L'auteur du best-seller «Bonjours paresse» nous a pondu de nombreuses oeuvres de qualité au fil des ans. ... Maier nous a démontré sa capacité à écrire des livres courageux et osés, mettant toujours le doigt là où ça fait mal. ...
   Au fil des pages on en vient à retrouver cette Maier qu'on aime : acide, sans pitié, un humour au vitriol et des attaques dans toutes les directions. Démocratie, famille, couple, «séniors» (terme policé pour désigner, une fois de plus, les vieux qui nous lèguent une société en miette mais qui auront le culot de nous faire la morale, sans pour autant avoir la décence de crever), marché de l'emploi, tout y passe. C'est bien, c'est beau mais ce n'est pas Bosch (encore que posséder un appareil de cette marque est très certainement une marque de réussite sociale pour de nombreuses personnes).
   Finalement plutôt que de traiter un thème nouveau, Corinne Maier nous livre ici une synthèse de sa pensée et de tout ce qu'elle aura pu écrire par le passé. Lorsque l'on subit au jour le jour la médiocrité d'autrui, les privations due à une minorité qui possède tout ainsi que les frasques d'une «humanité rendue folle par cette recherche effrénée de l'égalisation totale, par ce désir de supprimer toutes les aspérités» (pour reprendre les mots de Dantec); il est bon de lire ces lignes et d'entendre la parole de quelqu'un qui met les pieds dans le plat.
   Si on pourra reprocher à ce livre d'être moins documenté que les précédents (ici Corinne Maier cite beaucoup moins ses sources) ou que l'auteur ne fait que survoler certains sujets, il n'en demeure pas moins que cela fera une lecture agréable pour les fans du genre. Et une piqure de rappel pour beaucoup de nos «con-citoyens».  

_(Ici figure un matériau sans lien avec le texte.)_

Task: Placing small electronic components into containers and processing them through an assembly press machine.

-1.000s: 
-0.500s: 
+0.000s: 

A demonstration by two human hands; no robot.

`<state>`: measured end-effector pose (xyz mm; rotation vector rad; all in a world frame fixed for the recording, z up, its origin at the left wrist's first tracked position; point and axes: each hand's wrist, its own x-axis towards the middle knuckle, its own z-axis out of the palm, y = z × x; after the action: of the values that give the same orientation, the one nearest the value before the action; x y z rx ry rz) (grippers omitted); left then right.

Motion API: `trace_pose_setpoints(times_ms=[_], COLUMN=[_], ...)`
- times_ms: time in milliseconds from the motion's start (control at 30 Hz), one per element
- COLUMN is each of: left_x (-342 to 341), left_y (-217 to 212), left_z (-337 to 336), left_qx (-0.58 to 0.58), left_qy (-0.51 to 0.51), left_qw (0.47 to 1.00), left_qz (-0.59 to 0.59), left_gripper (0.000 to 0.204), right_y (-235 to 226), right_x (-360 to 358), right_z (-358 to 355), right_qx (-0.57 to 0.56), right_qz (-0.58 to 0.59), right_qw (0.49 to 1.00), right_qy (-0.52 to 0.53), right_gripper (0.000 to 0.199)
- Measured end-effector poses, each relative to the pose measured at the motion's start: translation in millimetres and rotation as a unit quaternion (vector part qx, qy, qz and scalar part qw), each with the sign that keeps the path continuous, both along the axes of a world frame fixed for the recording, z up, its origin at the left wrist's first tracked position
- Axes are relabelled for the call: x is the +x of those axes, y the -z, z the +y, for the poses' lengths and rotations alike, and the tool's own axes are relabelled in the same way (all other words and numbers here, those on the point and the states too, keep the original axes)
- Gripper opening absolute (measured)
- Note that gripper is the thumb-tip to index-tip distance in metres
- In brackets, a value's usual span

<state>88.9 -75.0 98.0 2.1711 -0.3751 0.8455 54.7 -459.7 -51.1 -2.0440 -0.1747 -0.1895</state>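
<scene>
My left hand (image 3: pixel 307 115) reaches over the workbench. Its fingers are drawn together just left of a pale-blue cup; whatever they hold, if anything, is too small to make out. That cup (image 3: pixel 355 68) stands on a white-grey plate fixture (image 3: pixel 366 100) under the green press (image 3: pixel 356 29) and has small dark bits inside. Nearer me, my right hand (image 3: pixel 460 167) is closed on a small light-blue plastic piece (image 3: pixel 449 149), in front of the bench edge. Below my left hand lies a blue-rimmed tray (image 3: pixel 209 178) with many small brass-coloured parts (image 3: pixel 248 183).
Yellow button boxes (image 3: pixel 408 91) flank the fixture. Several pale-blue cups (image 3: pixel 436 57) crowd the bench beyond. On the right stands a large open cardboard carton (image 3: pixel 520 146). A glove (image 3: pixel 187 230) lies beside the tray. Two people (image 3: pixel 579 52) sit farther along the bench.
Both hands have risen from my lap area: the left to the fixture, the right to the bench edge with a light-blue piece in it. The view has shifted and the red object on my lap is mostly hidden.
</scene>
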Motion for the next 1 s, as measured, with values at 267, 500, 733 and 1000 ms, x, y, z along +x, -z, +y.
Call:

* Corinne Maier est diplômée de l'Institut d'études politiques de Paris, formation complétée par deux diplômes de troisième cycle de Relations internationales et d'Économie, et par une thèse soutenue à l'université Paris VIII en «Psychanalyse et champ freudien».
   Elle est l'auteur de livres fortement inspirés par Jacques Lacan, Roland Barthes et Michel Foucault, ouvrant une initiation à la fois humoristique et critique sur ce monde singulier qui est le nôtre.
   Elle est surnommée «héroïne de la contre-culture» par le New York Times depuis le succès mondial de l'un de ses ouvrages, Bonjour Paresse.
   Psychanalyste à Bruxelles et à Paris (membre d'ALEPH, Association pour l'Étude de la Psychanalyse et de son histoire), et essayiste.
   Elle a écrit une quinzaine d’ouvrages, en mélangeant les approches : commentaire littéraire, économie, histoire, sociologie, psychanalyse, fiction… Traduits dans de nombreuses langues.